C. Enforceability of Covenants
Each of the foregoing covenants shall be construed as independent of any other covenant or provision of this Agreement. FRANCHISEE acknowledges and agrees that each restriction in this Section 17 is reasonably necessary to protect and preserve the System. If all or any portion of a covenant in Section 17 is held unreasonable or unenforceable by a court or agency having valid jurisdiction in an unappealed final decision to which FRANCHISOR is a party, FRANCHISEE shall be bound by any lessor covenant subsumed within the terms of such covenant that imposes the maximum duty permitted by law, as if the resulting covenant were separately stated in and made a part of Section 17.
Source: Item 23 — RECEIPTS (FDD pages 51–222)

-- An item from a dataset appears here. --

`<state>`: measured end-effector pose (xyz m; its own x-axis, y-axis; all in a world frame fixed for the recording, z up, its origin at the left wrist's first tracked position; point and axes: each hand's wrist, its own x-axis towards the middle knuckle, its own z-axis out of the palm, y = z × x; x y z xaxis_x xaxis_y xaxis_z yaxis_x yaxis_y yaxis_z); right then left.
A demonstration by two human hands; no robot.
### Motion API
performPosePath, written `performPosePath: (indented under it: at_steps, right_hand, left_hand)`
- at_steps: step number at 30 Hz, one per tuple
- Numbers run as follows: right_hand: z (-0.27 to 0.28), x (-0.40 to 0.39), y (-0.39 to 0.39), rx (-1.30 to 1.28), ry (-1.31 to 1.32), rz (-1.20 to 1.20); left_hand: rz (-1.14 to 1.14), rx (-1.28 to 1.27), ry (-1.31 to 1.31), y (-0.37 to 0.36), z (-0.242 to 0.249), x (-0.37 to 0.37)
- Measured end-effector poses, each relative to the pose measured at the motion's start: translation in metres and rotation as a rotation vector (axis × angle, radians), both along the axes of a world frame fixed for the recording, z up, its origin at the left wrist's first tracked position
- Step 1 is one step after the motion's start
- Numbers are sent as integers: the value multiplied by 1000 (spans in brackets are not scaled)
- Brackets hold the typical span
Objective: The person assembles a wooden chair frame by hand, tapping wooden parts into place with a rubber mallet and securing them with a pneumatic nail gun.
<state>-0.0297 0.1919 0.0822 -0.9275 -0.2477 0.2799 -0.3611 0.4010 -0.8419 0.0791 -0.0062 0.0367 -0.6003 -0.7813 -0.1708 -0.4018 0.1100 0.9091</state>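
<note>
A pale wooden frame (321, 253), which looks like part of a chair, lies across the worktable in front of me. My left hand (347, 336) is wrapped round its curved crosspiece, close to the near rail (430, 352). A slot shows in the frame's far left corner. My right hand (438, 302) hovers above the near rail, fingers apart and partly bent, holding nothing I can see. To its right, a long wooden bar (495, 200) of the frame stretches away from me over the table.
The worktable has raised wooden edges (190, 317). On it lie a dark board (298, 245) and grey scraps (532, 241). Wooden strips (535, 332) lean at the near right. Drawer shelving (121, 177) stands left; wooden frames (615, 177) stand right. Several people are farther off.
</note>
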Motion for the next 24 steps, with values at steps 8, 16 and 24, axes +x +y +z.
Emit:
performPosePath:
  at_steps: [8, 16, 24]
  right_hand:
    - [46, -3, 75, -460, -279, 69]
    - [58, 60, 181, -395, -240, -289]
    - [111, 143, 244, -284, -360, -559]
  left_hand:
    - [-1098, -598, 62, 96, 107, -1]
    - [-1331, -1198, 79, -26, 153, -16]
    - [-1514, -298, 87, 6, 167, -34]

What This Means (2025 FDD)
According to the 2025 Apricot Lane FDD, Section 17 outlines the post-term non-competition covenants that franchisees must adhere to after the termination or expiration of their franchise agreement. For a period of two years following the termination or expiration of the agreement, a franchisee is restricted from engaging in any business that offers or sells a similar assortment of merchandise to that of Apricot Lane's Specialty Stores. This restriction applies regardless of the reason for termination.
The non-compete restrictions apply within specific geographic boundaries. These boundaries include the franchisee's original territory, an area within a 10-mile radius of any other Apricot Lane store (whether franchised or company-owned), and through e-commerce activities that are substantially supported within the franchisee's territory. Substantial support includes offices, administrative centers, communication centers, warehouses, distribution centers, and servers located within the territory.
These covenants are designed to protect Apricot Lane's confidential information, training, resources, contacts, and operational methods. The FDD states that these restrictions are deemed reasonably necessary to protect and preserve the Apricot Lane system. If any part of the non-compete agreement is deemed unenforceable by a court, the franchisee is still bound by the maximum duty permitted by law, ensuring some level of non-competition is maintained.